I was immediately at home on the Rallon when rolling down steep lines.
The angles are there for when you want to see what you can get away with on gnarlier terrain as well. These days, a skilled rider can make any bike look good, but the Rallon might make some less skilled riders look pretty good on nasty, steep, rough ground, and I'd argue that a big part of that is its reasonable reach and wheelbase that don't feel overwhelming. This is a bike that's easy to move around, and while some of these new limos don't feel like an extension of your body until you've either hit mach chicken or are pointing straight down a damn cliff, the Rallon always gave me the impression that it wanted to do exactly what I wanted to do. That's a good feeling.
Simply put, the Orbea is an easy bike to throw around any type of corner, off any type of jump, and at any speed. It's also an easy bike to manual and generally be a hooligan on, which is of the utmost importance.
You can choose either an air or coil-sprung shock for the back of your own Rallon, and I went with the latter for my test bike despite some feedback from others saying that its suspension is too linear to play nice with a steel spring. Part of my reasoning is this: If a customer can order a Rallon with a coil shock despite it not being ideal, I better try it out as well.

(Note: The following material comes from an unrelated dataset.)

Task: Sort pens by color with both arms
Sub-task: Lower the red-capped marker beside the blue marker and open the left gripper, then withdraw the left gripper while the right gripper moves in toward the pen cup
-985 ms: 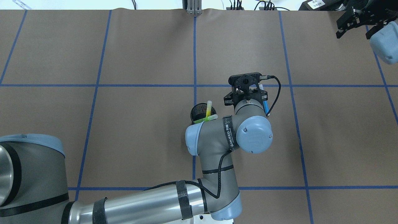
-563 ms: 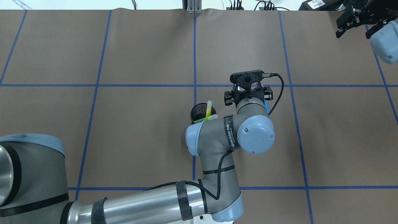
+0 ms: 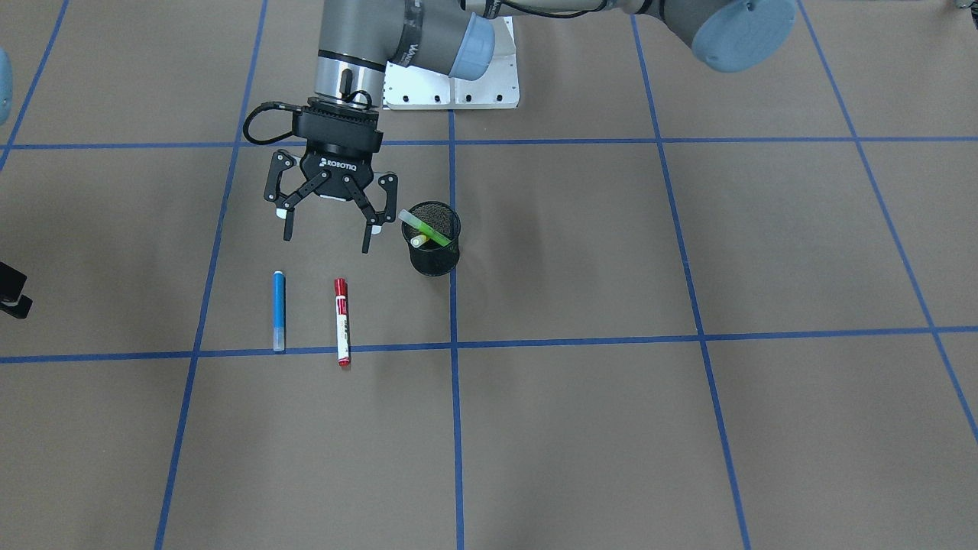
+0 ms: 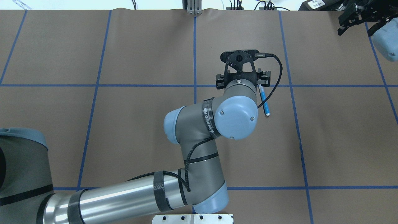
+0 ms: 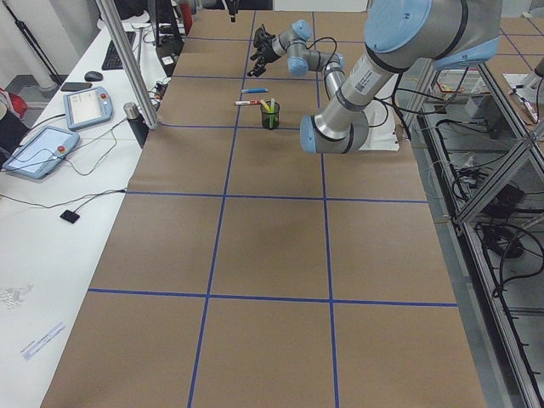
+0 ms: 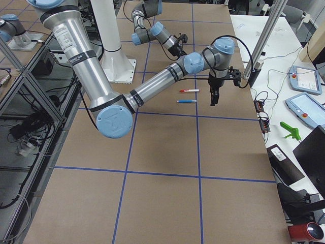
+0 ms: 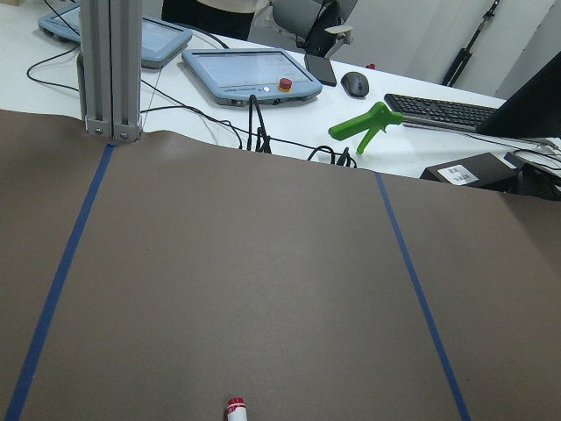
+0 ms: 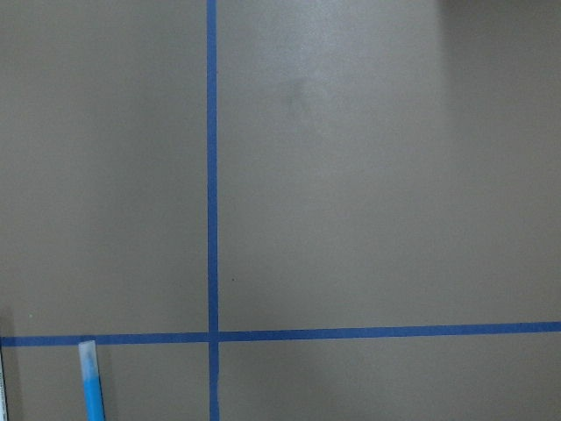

Due to a tendency for me to eat my feelings, I managed to gain 15lb between the time I ordered the Rallon and told them I weighed around 160lb so they could put the right weight spring on it. That's probably a good thing, though, as the 450 in/lb spring that came on the X2 shock ended up being bang-on for me when it comes to sag, and it would have probably been a touch over-sprung if I was still not eating a family-size bag of Nibs for breakfast most mornings. The bike's good amount of anti-squat helps, but the back of the Rallon also has plenty of support in the mid-stroke, too. That said, with 30-percent sag, I felt bottom probably a few more times than I expected to, and on smaller impacts than what should be gobbling up all of the X2's stroke.
It wasn't a critical smash, bang kind of thing ever, but more of a,''Oh, that was all the millimeters,'' a bit too often. With an air-sprung shock, you'd be able to get more ramp-up in the later part of the travel, which would likely also let you run a bit more sag, too.
It also didn't feel overly supple, however, even with the coil-sprung X2, which is the flip-side to that great on-power performance. I felt like there was a bit more feedback coming up through the pedals than I expected, even with the shock's compression damping backed out, but it's not harsh enough for me to use that word - harsh - to describe the action. Instead, I'll call it a bit less active than some, but not all, enduro bikes.
With plenty of anti-squat, the Rallon is more of a sporty, playful bike than a boring ground-hugger, and that makes it fun nearly anywhere.
And speaking of shocks, I do have one important gripe: the fact that it's offset to the drive-side by 12mm and exposed to my right leg meant that the anodized blue pedal-assist switch stuck out enough so that my leg actually fliped the lever to full-firm on many occasions. And it happened even more often when I was wearing knee pads. My feelings about cheater switches aside, I don't think that it's a stretch for me to call this a serious issue - I mean, who wants to be halfway down some rowdy descent and have their bike feel like it's being held up by a piece of wood? That exact scenario happened multiple times but, having asked around, it seems I'm the only one with this issue. So maybe it's just me.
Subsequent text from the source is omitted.